É bom recordar que não é de hoje que a LSN vem sendo manejada tortuosamente. Ela tem sido usada inclusive como forma de coibir protestos. Em 2013, atos de vandalismo contra uma viatura policial, em São Paulo, foram enquadrados no art. 15 da LSN, que protege bens militares. Noutro, em 2016, agressões contra bens públicos, ocorridas em uma manifestação contra a aprovação de uma proposta de emenda constitucional, em Brasília, teve presos indiciados por violação ao artigo 20 da LSN: depredação por inconformismo político. Os casos são de óbvia incidência da lei penal comum e a invocação da LSN é nitidamente abusiva.

A LSN também está em evidência por conta dos movimentos pelo fechamento do Congresso Nacional e do Supremo Tribunal Federal, a favor de um “novo AI-5”. Vê-se, nesse cenário, que ela tem usos juridicamente contraditórios. Ao tempo em que é invocada contra liberdades públicas de manifestação, cujos excessos já encontram inibição em normas penais comuns, é também suscitada contra evidentes ameaças à ordem democrática. Quando um texto legal admite tamanha ambiguidade, ele reclama atividade legislativa de ajustamento ou judiciária de reconhecimento de sua imprestabilidade.

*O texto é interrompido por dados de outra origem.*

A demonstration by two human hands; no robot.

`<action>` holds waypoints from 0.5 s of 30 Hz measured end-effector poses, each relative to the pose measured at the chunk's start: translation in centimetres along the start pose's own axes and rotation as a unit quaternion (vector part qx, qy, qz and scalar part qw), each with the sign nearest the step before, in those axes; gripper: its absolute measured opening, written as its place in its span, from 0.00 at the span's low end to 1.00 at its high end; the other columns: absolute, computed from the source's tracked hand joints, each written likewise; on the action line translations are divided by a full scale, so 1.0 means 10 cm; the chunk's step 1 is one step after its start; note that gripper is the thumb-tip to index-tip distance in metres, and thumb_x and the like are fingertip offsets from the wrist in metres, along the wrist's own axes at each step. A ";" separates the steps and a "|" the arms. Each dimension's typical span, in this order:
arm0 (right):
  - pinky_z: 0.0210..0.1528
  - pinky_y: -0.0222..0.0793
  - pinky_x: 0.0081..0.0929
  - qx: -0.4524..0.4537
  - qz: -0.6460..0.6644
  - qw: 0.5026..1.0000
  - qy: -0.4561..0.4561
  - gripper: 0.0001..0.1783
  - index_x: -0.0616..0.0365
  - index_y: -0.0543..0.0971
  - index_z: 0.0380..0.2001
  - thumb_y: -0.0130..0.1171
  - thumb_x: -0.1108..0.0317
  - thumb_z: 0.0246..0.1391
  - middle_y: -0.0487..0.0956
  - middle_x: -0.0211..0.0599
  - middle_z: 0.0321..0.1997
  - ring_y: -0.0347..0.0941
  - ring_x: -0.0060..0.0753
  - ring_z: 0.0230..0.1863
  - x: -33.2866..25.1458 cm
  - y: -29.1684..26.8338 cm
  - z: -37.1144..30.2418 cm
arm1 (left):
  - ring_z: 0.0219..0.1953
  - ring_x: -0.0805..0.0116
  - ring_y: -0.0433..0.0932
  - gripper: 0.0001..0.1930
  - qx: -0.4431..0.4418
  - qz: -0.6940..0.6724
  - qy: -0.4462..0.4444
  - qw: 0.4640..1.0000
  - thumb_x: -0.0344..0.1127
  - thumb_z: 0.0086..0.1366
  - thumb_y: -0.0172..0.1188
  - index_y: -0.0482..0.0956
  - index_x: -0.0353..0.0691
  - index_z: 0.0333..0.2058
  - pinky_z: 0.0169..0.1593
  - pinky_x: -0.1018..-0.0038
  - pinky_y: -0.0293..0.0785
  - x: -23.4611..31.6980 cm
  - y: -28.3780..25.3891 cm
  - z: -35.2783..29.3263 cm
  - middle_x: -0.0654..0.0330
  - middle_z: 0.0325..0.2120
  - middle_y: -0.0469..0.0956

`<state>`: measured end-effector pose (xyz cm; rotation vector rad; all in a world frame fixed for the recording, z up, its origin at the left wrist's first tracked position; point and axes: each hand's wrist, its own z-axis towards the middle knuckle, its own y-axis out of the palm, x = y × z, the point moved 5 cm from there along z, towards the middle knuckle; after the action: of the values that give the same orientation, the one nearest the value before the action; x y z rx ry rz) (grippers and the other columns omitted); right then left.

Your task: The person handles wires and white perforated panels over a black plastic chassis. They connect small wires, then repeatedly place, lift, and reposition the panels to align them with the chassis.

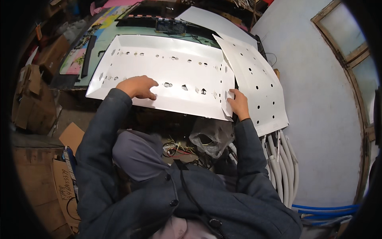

É surpreendente que, após mais de trinta anos de vigência da Lei Maior de 1988, em suas respectivas órbitas, nem o Congresso Nacional (que jamais alterou uma só palavra dessa lei), nem o Supremo Tribunal Federal (que nunca declarou que qualquer parte dela seria incompatível com a Constituição), tenham fulminado esse entulho ditatorial pernicioso. Se não completamente, pelo menos nas partes claramente acintosas ao próprio regime democrático, que a hipocrisia discursiva da redação legislativa invoca como seu fundamento.
É indispensável falar mal dessa lei e desses reis.